Exercise instructions ▸ From the line with "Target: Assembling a" to the last line of the material, both inclusive, transcribe every line exactly and nothing else.

Supplied information ▸
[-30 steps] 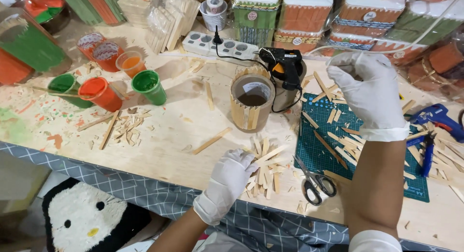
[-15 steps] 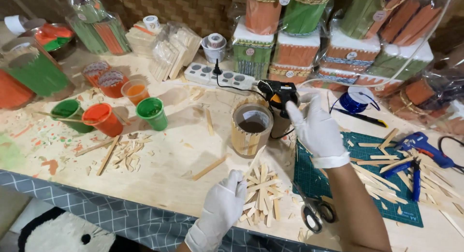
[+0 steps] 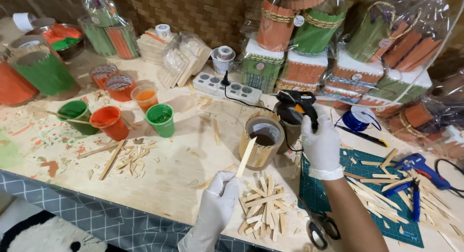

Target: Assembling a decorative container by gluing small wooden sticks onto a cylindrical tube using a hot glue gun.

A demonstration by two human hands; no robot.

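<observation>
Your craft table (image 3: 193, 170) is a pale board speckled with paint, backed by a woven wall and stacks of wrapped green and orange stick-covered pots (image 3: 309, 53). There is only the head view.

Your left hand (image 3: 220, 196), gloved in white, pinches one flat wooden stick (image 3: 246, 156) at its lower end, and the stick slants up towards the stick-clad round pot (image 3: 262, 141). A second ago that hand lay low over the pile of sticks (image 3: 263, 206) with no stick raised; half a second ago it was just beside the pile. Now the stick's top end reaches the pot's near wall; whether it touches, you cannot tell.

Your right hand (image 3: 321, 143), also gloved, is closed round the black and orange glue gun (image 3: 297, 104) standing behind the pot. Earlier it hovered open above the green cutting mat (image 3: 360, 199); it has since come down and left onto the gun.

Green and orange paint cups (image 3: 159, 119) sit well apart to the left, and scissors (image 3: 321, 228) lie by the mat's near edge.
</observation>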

Exercise response ▸
Target: Assembling a decorative container by gluing small wooden sticks onto a cylindrical tube using a hot glue gun.

A demonstration by two human hands; no robot.

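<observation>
Your craft table (image 3: 193, 170) is a pale board speckled with paint, backed by a woven wall and stacks of wrapped green and orange stick-covered pots (image 3: 309, 53). There is only the head view.

Your left hand (image 3: 220, 196), gloved in white, pinches one flat wooden stick (image 3: 246, 156) at its lower end, and the stick slants up towards the stick-clad round pot (image 3: 262, 141). A second ago that hand lay low over the pile of sticks (image 3: 263, 206) with no stick raised; half a second ago it was just beside the pile. Now the stick's top end reaches the pot's near wall; whether it touches, you cannot tell.

Your right hand (image 3: 321, 143), also gloved, is closed round the black and orange glue gun (image 3: 297, 104) standing behind the pot. Earlier it hovered open above the green cutting mat (image 3: 360, 199); it has since come down and left onto the gun.

Green and orange paint cups (image 3: 159, 119) sit well apart to the left, and scissors (image 3: 321, 228) lie by the mat's near edge.
</observation>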

The exercise has been fully completed.